Em 2004, quando subiu para os profissionais do Palmeiras, ele recebeu a notícia de um sério problema no coração. Teria de esquecer o futebol. Uma inflamação, provavelmente provocada por um vírus, poderia causar uma arritmia e levá-lo à morte durante alguma atividade física.
Willian nunca desistiu. Procurou especialistas e se submeteu a um estudo chamado eletrofisiológico. Sofreu paradas cardíacas nas duas vezes em que tentou usar o recurso sugerido. Não havia médico capaz de lhe dar esperança.
Um golpe dolorido demais aos 18 anos. A depressão fez Willian perder oito quilos. Então, ele rezou.
A partir daí, a medicina pouco consegue explicar o que aconteceu. O jogador passou por todos os tipos de exames e provou estar inteiramente recuperado.

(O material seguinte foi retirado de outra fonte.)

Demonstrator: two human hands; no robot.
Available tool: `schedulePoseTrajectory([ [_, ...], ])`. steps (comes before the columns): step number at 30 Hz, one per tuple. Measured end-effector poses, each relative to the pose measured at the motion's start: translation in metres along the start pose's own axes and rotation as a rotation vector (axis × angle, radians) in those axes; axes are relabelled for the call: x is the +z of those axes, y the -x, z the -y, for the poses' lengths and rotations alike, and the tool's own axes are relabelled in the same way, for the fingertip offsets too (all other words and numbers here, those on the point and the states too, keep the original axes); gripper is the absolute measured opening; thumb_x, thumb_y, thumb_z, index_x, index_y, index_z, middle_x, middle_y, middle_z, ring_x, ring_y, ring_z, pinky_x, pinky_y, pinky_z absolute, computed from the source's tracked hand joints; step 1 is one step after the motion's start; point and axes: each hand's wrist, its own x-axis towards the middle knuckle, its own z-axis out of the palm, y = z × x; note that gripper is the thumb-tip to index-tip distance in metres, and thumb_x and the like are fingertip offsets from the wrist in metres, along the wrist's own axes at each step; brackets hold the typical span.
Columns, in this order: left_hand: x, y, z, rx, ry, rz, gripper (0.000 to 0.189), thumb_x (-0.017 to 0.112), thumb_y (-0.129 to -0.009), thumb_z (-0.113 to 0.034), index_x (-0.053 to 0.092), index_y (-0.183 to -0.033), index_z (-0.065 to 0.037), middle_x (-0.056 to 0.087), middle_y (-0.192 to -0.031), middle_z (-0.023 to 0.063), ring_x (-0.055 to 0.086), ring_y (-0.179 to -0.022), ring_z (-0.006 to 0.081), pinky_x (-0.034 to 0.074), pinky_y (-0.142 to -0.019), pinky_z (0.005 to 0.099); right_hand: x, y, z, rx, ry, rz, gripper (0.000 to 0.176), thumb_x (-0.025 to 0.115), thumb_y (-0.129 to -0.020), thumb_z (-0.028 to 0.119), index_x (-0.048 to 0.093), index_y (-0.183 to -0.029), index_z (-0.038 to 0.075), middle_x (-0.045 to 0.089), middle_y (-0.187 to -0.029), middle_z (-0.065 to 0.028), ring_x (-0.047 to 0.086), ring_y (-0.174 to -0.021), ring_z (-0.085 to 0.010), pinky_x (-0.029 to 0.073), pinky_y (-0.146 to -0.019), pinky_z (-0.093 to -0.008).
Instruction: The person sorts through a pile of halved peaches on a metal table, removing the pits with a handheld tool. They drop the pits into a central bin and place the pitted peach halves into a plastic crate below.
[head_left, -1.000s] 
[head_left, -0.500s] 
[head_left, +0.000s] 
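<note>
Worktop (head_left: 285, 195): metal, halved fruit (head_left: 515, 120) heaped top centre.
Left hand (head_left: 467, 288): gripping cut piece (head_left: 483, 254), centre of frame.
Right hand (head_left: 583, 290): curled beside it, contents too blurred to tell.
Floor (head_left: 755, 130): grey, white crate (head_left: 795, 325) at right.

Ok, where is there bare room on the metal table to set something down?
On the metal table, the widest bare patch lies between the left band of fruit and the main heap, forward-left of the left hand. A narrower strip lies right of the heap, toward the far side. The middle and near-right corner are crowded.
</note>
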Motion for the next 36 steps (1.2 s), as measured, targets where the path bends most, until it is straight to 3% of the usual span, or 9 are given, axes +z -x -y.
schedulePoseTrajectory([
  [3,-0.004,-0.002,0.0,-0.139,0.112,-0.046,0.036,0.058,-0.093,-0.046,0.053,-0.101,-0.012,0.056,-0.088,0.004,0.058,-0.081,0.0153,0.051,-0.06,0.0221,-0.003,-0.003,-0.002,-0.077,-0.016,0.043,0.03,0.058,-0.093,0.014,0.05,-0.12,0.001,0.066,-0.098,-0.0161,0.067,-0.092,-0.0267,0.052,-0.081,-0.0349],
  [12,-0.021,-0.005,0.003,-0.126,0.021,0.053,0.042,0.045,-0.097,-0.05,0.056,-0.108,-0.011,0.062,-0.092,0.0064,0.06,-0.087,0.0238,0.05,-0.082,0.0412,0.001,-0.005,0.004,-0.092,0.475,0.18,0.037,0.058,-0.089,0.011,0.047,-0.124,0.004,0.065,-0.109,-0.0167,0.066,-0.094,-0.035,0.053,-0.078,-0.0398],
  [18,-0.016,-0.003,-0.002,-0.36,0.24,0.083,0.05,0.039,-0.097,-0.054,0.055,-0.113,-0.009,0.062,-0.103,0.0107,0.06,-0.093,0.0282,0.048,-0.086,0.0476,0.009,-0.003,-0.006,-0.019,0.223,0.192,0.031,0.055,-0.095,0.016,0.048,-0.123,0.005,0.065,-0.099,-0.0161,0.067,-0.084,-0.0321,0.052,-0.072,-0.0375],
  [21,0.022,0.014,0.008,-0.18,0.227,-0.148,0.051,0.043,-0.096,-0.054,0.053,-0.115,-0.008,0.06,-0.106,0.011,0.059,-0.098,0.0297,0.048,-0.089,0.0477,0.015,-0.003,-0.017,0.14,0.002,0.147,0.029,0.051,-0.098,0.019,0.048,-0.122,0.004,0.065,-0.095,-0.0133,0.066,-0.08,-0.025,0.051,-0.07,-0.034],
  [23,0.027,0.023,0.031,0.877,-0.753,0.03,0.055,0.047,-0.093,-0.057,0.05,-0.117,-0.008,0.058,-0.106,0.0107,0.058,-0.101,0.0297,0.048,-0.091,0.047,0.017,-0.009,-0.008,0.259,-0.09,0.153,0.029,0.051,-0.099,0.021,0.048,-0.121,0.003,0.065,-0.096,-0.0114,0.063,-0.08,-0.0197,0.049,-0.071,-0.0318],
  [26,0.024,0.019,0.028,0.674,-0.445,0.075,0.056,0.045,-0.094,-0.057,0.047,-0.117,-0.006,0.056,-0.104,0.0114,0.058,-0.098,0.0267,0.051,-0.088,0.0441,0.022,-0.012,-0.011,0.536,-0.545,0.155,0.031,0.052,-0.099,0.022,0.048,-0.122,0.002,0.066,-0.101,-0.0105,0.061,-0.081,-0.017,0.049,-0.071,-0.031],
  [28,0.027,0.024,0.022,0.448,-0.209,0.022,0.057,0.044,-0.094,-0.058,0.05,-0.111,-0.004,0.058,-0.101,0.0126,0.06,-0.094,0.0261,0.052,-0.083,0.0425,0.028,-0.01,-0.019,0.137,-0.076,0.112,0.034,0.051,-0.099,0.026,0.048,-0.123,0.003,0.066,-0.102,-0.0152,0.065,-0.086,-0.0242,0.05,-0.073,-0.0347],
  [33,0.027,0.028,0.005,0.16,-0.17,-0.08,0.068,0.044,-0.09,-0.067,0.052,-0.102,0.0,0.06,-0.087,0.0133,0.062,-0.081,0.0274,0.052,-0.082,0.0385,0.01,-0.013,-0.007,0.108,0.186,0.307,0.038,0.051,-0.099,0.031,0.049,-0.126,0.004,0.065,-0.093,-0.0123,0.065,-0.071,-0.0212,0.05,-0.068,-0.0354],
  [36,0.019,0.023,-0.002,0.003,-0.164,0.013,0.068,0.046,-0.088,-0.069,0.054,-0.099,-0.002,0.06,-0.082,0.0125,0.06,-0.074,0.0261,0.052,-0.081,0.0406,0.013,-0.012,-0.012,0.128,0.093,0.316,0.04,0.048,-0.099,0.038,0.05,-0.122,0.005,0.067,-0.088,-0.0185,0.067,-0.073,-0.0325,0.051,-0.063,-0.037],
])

Dois anos e quatro meses depois, estava liberado para jogar futebol.
Willian é um desejo antigo da diretoria tricolor. A vitória no jogo da vida faz ele sempre acreditar. “Quando entrei no carro, a primeira pergunta que fiz para o Nereu (Martinelli, presidente) foi: ‘E aí? Vamos subir?’” Ele quer vestir a camisa do Joinville oficialmente o mais rápido possível. Em 15 dias, talvez. “Não temos tempo a perder. Vou trabalhar com bastante determinação para pegar o ritmo. Quero estar jogando logo”, falou o jogador.